Information given:
BEGIN

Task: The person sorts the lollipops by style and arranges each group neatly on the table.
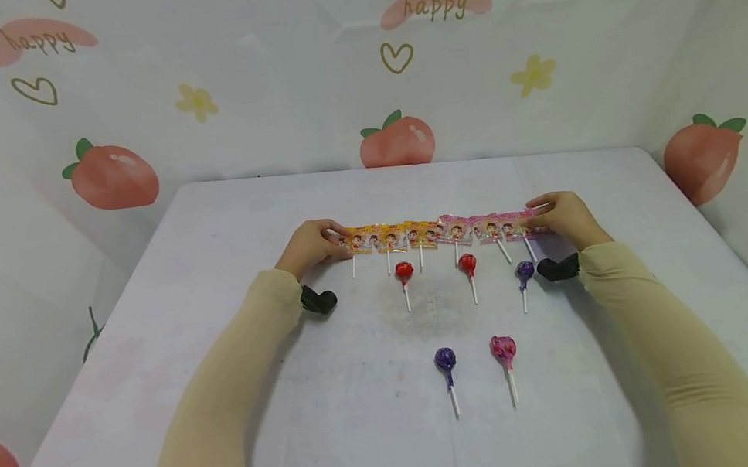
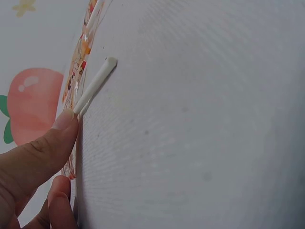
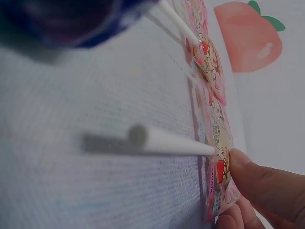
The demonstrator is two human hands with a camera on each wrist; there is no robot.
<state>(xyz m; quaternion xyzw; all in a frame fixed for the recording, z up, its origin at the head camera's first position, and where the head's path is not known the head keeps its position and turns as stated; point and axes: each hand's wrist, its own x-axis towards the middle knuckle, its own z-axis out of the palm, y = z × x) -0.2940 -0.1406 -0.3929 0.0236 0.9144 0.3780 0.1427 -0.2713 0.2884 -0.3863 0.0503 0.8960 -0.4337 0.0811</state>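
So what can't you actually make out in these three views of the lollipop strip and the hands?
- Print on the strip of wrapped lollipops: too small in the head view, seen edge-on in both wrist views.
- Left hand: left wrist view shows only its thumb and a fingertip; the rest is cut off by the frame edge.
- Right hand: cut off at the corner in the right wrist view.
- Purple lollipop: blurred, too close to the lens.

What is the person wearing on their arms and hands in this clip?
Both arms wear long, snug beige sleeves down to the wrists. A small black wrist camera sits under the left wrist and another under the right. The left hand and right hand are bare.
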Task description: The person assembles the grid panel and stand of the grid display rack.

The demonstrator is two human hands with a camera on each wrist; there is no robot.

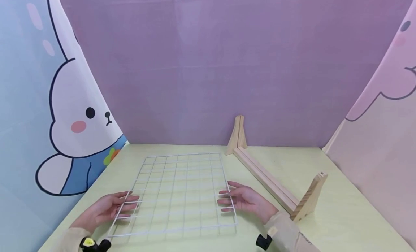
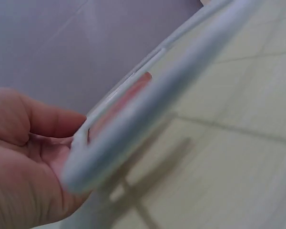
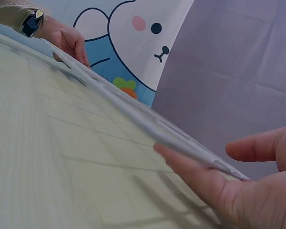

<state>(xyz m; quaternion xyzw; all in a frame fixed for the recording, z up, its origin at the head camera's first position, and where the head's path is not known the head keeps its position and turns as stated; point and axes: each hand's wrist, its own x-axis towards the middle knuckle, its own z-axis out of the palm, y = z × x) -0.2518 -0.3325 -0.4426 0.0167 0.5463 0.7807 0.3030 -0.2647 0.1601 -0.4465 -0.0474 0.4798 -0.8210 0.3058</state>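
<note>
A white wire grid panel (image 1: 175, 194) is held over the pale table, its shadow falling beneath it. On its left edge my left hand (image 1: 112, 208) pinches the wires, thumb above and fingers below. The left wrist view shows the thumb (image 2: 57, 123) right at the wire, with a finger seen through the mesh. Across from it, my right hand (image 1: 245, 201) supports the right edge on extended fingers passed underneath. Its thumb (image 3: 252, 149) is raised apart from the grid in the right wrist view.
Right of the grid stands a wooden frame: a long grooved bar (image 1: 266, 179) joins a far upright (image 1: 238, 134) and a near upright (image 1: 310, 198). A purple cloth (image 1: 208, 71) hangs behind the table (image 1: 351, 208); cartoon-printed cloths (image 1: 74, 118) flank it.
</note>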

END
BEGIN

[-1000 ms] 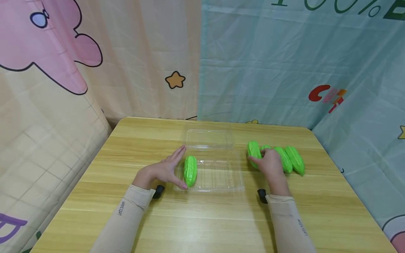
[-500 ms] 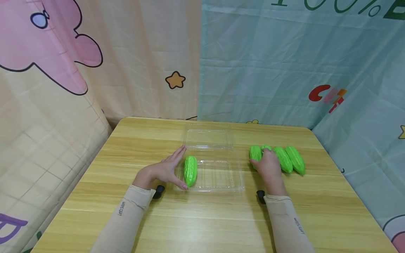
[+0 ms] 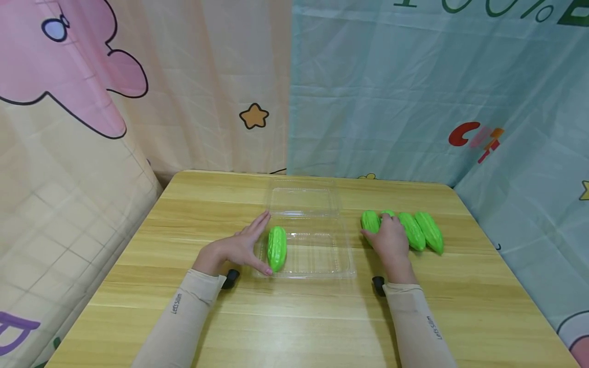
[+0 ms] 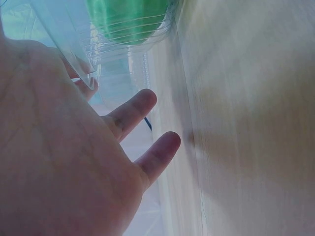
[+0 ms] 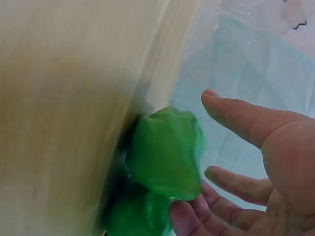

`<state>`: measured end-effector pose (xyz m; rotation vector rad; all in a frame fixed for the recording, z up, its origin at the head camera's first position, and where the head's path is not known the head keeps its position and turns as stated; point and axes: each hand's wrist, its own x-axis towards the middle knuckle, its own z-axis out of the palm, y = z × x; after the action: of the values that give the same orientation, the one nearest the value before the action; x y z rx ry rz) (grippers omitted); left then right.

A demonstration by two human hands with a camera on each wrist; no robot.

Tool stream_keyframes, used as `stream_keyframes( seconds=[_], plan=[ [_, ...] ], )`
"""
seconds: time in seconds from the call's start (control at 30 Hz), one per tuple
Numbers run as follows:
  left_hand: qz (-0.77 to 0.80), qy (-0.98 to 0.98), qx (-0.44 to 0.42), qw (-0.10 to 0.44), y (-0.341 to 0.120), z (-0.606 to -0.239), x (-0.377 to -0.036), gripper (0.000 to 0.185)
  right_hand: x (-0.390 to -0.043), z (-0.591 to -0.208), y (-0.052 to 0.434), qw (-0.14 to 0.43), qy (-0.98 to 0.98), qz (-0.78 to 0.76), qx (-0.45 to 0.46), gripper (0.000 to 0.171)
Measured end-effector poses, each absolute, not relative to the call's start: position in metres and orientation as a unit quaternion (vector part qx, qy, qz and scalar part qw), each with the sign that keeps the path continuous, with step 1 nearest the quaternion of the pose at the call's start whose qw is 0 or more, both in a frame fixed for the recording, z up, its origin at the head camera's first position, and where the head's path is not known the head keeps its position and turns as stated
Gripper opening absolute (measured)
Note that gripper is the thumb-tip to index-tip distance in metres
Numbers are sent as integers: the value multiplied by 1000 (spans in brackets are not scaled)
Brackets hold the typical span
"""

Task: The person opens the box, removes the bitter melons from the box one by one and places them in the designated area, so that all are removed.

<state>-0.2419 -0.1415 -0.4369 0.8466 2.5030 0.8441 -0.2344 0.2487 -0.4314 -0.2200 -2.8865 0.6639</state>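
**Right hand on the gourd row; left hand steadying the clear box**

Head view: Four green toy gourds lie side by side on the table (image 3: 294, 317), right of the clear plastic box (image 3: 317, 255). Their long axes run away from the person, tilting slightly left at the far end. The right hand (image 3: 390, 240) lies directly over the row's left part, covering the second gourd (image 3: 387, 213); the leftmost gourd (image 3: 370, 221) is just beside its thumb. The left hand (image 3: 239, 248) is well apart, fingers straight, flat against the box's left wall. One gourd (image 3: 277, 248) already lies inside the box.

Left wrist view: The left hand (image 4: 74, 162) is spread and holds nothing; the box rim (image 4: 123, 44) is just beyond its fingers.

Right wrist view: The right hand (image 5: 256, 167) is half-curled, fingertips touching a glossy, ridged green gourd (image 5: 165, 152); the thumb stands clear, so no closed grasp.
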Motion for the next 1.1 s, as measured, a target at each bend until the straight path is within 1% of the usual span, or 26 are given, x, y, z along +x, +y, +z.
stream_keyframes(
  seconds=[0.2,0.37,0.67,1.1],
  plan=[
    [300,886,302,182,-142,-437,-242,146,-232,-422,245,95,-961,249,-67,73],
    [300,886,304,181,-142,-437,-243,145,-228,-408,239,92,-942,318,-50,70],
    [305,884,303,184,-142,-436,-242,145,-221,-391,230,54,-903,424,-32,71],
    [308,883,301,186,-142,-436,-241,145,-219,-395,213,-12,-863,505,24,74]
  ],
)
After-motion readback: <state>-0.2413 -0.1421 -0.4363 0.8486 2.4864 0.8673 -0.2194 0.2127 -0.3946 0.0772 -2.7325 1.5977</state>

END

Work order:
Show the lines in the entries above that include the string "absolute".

Solved exercise:
Measured end-effector poses, each absolute, not relative to the call's start: position in metres and orientation as a unit quaternion (vector part qx, qy, qz and scalar part qw), each with the sign that keeps the path continuous, with step 1 nearest the quaternion of the pose at the call's start whose qw is 0 or more, both in a frame fixed for the recording, z up, its origin at the head camera's first position, and where the head's path is not known the head keeps its position and turns as stated
Gripper opening absolute (measured)

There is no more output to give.